I wondered why I was here for a few minutes before it all came rushing in. I felt myself choke as tears built on my eyes. Tsunade. She'd been the happiest in the group. The most joyful by miles and she was gone. I cursed it all. Giovanni, team rocket, Oak, me. We were all to blame. Me, most of all.
I knew she wasn't ready. I knew it and all I saw was the type advantage. All I felt was the desire to dominate my opponents. To prove I was superior. I thought of myself as a purely rational actor, but my actions that night were the exact opposite of rational. I could have escaped. There were a thousand ways I could have left that ambush without a fight, but I didn't even consider the possibility of fleeing. It didn't come to mind as even the most fleeting of thoughts. All I saw was opponents in front of me that I needed to overcome.

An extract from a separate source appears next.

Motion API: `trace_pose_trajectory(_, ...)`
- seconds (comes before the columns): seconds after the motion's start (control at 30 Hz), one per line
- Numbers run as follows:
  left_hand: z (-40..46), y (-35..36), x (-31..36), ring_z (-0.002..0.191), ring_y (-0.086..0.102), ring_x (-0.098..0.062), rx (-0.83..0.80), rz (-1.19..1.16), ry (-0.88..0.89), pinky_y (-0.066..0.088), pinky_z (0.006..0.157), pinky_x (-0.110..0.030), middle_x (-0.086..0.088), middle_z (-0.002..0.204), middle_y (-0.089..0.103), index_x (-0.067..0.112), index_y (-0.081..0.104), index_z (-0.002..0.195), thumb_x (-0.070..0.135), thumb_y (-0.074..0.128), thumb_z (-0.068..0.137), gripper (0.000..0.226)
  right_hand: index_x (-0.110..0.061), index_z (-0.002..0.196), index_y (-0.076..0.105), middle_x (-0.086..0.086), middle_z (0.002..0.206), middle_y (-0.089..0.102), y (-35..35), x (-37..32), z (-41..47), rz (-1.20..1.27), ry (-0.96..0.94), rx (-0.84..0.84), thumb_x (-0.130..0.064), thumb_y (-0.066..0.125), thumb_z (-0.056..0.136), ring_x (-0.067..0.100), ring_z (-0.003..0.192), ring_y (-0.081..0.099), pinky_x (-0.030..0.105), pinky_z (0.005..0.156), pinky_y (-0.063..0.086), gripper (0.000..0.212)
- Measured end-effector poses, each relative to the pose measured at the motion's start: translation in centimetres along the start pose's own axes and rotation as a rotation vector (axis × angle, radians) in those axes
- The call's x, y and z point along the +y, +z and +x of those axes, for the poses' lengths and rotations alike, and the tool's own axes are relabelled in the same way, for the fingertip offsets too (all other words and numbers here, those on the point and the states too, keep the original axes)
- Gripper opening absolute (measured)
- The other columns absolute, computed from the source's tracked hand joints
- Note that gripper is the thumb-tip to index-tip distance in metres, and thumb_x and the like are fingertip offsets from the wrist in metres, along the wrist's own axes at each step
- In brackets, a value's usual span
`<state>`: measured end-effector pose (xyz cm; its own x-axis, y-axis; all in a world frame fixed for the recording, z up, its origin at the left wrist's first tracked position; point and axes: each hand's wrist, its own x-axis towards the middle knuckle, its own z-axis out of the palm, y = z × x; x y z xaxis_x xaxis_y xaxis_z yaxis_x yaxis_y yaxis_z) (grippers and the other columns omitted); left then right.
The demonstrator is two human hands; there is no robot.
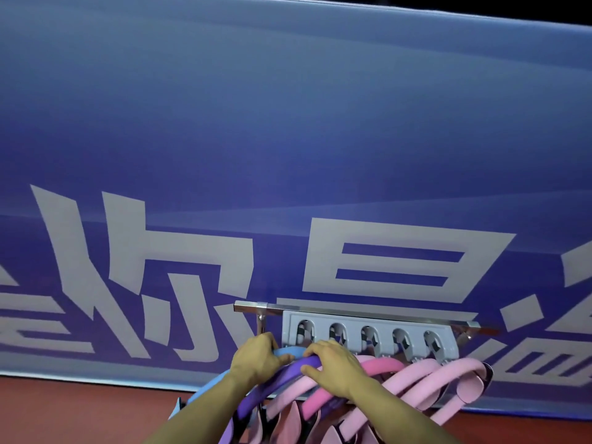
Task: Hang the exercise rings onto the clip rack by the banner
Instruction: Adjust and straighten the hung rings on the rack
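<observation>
- Left hand (256,357) grips light-blue foam ring (286,351); right hand (333,363) grips purple foam ring (288,368).
- Grey five-slot plastic clip rack (368,339) sits at 12 o'clock, just above both; ring tops run 9-to-3, parallel to it.

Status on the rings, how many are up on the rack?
Done: pink rings hang below the grey clip rack; exact count unclear. In hand: left hand grips the blue ring, right hand rests on the purple ring. Left: seating those two.

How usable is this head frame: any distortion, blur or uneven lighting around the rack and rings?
Head view: wide-angle bends the banner edge; light is dim and uneven; clip rack and purple ring are soft but readable, held by left hand and right hand.
</observation>
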<state>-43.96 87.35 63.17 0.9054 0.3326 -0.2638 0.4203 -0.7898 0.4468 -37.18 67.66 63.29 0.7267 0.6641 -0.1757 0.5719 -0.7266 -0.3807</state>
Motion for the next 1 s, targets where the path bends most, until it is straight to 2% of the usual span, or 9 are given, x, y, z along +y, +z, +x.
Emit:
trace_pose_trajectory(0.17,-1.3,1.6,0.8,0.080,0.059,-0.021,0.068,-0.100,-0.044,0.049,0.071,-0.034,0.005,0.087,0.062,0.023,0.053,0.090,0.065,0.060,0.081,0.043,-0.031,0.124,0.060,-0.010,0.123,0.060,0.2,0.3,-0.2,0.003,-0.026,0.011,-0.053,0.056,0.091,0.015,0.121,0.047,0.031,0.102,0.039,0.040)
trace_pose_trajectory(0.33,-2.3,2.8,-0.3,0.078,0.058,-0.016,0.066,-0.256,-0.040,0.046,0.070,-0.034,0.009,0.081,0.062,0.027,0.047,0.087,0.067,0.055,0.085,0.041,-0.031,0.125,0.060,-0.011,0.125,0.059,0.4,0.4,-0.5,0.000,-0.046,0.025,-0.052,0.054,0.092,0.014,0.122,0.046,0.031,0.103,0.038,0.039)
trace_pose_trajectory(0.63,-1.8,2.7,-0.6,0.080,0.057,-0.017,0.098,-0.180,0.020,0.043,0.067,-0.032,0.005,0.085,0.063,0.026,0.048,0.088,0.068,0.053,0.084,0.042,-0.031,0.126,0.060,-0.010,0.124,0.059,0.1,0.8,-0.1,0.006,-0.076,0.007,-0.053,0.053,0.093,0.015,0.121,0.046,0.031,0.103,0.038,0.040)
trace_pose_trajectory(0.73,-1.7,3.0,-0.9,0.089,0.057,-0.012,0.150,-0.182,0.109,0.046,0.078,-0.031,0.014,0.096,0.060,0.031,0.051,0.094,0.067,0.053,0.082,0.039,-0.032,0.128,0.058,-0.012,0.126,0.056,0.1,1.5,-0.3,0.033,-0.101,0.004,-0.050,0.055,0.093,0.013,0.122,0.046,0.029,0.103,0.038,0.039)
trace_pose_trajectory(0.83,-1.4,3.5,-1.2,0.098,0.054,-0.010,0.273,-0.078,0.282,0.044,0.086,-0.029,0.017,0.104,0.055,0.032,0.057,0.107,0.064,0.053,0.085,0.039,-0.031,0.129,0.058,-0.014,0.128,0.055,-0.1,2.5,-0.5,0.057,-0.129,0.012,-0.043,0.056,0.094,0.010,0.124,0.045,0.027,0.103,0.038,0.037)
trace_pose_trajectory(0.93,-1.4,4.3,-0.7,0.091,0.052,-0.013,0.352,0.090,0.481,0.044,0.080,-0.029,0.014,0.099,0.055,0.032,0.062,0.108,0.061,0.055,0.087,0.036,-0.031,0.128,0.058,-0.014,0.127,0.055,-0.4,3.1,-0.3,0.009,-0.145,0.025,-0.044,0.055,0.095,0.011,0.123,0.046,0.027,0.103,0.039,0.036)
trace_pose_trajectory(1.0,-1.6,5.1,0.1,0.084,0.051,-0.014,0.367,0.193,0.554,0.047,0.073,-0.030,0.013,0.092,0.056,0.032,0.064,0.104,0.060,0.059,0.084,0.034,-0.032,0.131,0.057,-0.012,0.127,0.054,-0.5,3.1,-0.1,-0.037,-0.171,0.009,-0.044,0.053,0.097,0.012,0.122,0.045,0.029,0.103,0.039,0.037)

My pride had cost me the price I was most unwilling to pay. Quicksilver's death hadn't been my fault, but this? I was to blame and that fact was clear from the beginning. My tears turned to full blown sobs as I mourned another one of my pokemon. At this point, there were few things I wouldn't give to see her again.
I don't know when I fell asleep again, but when I came to, it was to find Oak leaning right above me with a flashlight pointed at my eye. I leaned out of his grip and shot him a look of irritation. I couldn't get to say what was on my mind because I noticed the pokemon behind him. My entire team was gazing down on me with worried looks. My entire team. I stared at Tsunade's whole and living form like I was seeing a ghost.
She jumped across the space between us and I caught her with a scream of joy. I cared little for my state and jumped off the bed to swing her around in pure joy. She was alive! I don't think there's any news that could come close to making me as happy as this piece did.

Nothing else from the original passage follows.